• [Description of the task]:
Nothing in the records may be left out; restate them word for word.

• [Supplied records]:
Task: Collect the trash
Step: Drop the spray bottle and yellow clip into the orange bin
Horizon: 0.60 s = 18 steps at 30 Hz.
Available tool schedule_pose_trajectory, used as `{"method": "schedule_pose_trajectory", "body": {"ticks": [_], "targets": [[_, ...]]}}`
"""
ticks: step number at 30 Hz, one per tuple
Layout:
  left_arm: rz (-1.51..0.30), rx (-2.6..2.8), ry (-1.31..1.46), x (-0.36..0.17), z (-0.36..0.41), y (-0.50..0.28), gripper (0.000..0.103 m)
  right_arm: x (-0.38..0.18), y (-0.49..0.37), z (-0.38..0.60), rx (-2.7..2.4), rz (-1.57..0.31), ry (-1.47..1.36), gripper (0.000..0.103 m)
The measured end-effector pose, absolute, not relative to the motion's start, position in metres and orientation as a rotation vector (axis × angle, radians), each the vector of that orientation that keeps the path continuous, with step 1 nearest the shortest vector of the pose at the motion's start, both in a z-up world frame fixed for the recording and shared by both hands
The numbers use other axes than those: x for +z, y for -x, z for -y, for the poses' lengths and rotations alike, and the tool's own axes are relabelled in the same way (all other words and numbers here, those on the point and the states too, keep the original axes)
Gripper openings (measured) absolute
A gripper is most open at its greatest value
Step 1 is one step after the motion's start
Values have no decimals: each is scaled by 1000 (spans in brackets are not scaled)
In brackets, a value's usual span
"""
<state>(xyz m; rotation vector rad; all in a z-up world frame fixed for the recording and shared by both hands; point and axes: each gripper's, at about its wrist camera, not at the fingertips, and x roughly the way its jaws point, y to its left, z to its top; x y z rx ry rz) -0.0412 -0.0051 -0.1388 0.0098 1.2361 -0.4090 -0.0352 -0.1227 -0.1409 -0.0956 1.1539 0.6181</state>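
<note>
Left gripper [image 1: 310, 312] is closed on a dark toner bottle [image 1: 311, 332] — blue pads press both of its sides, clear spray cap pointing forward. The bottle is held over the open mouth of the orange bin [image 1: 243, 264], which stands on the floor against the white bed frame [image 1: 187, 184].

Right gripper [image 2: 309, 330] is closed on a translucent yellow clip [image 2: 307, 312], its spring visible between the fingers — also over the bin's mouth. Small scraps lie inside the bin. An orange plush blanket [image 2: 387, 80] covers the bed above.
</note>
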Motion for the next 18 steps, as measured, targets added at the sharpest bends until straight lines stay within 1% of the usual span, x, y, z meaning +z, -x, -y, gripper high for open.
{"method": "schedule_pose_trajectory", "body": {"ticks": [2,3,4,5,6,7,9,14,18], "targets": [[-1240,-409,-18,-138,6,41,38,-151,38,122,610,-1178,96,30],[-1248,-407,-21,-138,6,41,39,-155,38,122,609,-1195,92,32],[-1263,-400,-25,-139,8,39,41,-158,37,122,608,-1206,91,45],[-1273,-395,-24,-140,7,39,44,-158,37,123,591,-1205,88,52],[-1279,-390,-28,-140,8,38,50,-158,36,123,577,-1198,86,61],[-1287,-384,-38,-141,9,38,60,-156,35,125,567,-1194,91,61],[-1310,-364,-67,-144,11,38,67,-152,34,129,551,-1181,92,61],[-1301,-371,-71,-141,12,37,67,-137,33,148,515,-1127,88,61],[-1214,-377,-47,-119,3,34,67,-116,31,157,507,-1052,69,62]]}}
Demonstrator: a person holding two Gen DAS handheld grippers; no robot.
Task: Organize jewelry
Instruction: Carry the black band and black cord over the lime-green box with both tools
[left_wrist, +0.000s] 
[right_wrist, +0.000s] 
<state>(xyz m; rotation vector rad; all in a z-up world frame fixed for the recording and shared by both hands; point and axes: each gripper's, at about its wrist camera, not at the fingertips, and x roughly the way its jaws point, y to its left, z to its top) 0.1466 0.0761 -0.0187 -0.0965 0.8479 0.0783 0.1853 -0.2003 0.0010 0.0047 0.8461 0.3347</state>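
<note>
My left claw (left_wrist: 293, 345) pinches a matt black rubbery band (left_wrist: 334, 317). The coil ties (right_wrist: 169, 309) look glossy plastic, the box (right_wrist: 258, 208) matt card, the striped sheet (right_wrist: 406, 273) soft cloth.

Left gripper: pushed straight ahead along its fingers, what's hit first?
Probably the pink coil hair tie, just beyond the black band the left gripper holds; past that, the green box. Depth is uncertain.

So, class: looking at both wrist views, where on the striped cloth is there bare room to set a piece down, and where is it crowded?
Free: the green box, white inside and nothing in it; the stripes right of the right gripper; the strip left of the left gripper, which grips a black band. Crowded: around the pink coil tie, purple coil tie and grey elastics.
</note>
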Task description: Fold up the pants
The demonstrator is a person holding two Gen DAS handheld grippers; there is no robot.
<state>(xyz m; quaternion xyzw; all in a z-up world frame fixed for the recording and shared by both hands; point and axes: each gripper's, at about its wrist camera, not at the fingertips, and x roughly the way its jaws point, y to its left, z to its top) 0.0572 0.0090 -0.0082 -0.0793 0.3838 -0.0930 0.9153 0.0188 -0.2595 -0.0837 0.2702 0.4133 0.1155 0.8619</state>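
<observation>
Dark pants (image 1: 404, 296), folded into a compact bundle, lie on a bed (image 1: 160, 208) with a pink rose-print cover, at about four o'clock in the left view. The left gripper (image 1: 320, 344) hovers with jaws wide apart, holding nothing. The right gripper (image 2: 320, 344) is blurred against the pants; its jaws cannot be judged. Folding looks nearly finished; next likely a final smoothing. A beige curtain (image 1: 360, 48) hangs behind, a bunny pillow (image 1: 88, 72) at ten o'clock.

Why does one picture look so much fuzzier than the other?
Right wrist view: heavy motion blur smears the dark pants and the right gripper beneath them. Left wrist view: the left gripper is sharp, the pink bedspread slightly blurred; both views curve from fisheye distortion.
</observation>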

• [Solution for this exercise]:
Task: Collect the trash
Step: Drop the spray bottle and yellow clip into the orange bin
Horizon: 0.60 s = 18 steps at 30 Hz.
Available tool schedule_pose_trajectory, used as `{"method": "schedule_pose_trajectory", "body": {"ticks": [_], "targets": [[_, ...]]}}`
"""
ticks: step number at 30 Hz, one per tuple
Layout:
  left_arm: rz (-1.51..0.30), rx (-2.6..2.8), ry (-1.31..1.46), x (-0.36..0.17), z (-0.36..0.41), y (-0.50..0.28), gripper (0.000..0.103 m)
  right_arm: x (-0.38..0.18), y (-0.49..0.37), z (-0.38..0.60), rx (-2.7..2.4), rz (-1.57..0.31), ry (-1.47..1.36), gripper (0.000..0.103 m)
The measured end-effector pose, absolute, not relative to the motion's start, position in metres and orientation as a rotation vector (axis × angle, radians), each the vector of that orientation that keeps the path continuous, with step 1 nearest the shortest vector of the pose at the motion's start, both in a z-up world frame fixed for the recording and shared by both hands
The numbers use other axes than those: x for +z, y for -x, z for -y, for the poses' lengths and rotations alike, and the tool's own axes are relabelled in the same way (all other words and numbers here, those on the point and the states too, keep the original axes)
Gripper openings (measured) absolute
A gripper is most open at its greatest value
Step 1 is one step after the motion's start
Values have no decimals: each is scaled by 1000 (spans in brackets are not scaled)
In brackets, a value's usual span
"""
<state>(xyz m; rotation vector rad; all in a z-up world frame fixed for the recording and shared by both hands; point and axes: each gripper's, at about its wrist camera, not at the fingertips, and x roughly the way its jaws point, y to its left, z to its top; x y z rx ry rz) -0.0412 -0.0051 -0.1388 0.0098 1.2361 -0.4090 -0.0352 -0.1227 -0.1409 -0.0956 1.1539 0.6181</state>
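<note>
Left gripper [image 1: 310, 312] is closed on a dark toner bottle [image 1: 311, 332] — blue pads press both of its sides, clear spray cap pointing forward. The bottle is held over the open mouth of the orange bin [image 1: 243, 264], which stands on the floor against the white bed frame [image 1: 187, 184].

Right gripper [image 2: 309, 330] is closed on a translucent yellow clip [image 2: 307, 312], its spring visible between the fingers — also over the bin's mouth. Small scraps lie inside the bin. An orange plush blanket [image 2: 387, 80] covers the bed above.
</note>
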Motion for the next 18 steps, as measured, targets added at the sharpest bends until straight lines stay within 1% of the usual span, x, y, z meaning +z, -x, -y, gripper high for open.
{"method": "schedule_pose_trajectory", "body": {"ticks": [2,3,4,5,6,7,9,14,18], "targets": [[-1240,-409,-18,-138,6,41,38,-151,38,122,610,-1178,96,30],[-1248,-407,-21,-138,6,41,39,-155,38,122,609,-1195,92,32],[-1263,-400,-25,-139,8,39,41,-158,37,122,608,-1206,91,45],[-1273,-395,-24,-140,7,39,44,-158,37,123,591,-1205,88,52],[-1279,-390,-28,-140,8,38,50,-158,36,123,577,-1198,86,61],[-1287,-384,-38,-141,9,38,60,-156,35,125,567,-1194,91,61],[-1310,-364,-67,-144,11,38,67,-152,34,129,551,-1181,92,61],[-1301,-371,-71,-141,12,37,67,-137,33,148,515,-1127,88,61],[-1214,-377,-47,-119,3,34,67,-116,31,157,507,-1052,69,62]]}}
Demonstrator: a person holding two Gen DAS handheld grippers; no robot.
Task: Organize jewelry
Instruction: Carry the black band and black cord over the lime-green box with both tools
[left_wrist, +0.000s] 
[right_wrist, +0.000s] 
<state>(xyz m; rotation vector rad; all in a z-up world frame fixed for the recording and shared by both hands; point and axes: each gripper's, at about its wrist camera, not at the fingertips, and x roughly the way its jaws point, y to its left, z to its top) 0.1466 0.0761 -0.0187 -0.0965 0.8479 0.0783 0.1853 -0.2003 0.0010 0.0047 0.8461 0.3347</state>
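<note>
My left claw (left_wrist: 293, 345) pinches a matt black rubbery band (left_wrist: 334, 317). The coil ties (right_wrist: 169, 309) look glossy plastic, the box (right_wrist: 258, 208) matt card, the striped sheet (right_wrist: 406, 273) soft cloth.

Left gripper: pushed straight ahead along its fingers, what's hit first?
Probably the pink coil hair tie, just beyond the black band the left gripper holds; past that, the green box. Depth is uncertain.

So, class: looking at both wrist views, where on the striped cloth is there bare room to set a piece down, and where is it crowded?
Free: the green box, white inside and nothing in it; the stripes right of the right gripper; the strip left of the left gripper, which grips a black band. Crowded: around the pink coil tie, purple coil tie and grey elastics.
</note>
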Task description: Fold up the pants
The demonstrator is a person holding two Gen DAS handheld grippers; there is no robot.
<state>(xyz m; quaternion xyzw; all in a z-up world frame fixed for the recording and shared by both hands; point and axes: each gripper's, at about its wrist camera, not at the fingertips, and x roughly the way its jaws point, y to its left, z to its top) 0.0572 0.0090 -0.0082 -0.0793 0.3838 -0.0930 0.9153 0.0188 -0.2595 -0.0837 0.2702 0.4133 0.1155 0.8619</state>
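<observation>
Dark pants (image 1: 404, 296), folded into a compact bundle, lie on a bed (image 1: 160, 208) with a pink rose-print cover, at about four o'clock in the left view. The left gripper (image 1: 320, 344) hovers with jaws wide apart, holding nothing. The right gripper (image 2: 320, 344) is blurred against the pants; its jaws cannot be judged. Folding looks nearly finished; next likely a final smoothing. A beige curtain (image 1: 360, 48) hangs behind, a bunny pillow (image 1: 88, 72) at ten o'clock.

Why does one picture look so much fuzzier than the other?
Right wrist view: heavy motion blur smears the dark pants and the right gripper beneath them. Left wrist view: the left gripper is sharp, the pink bedspread slightly blurred; both views curve from fisheye distortion.
</observation>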

For this exercise, nothing more remains to be done.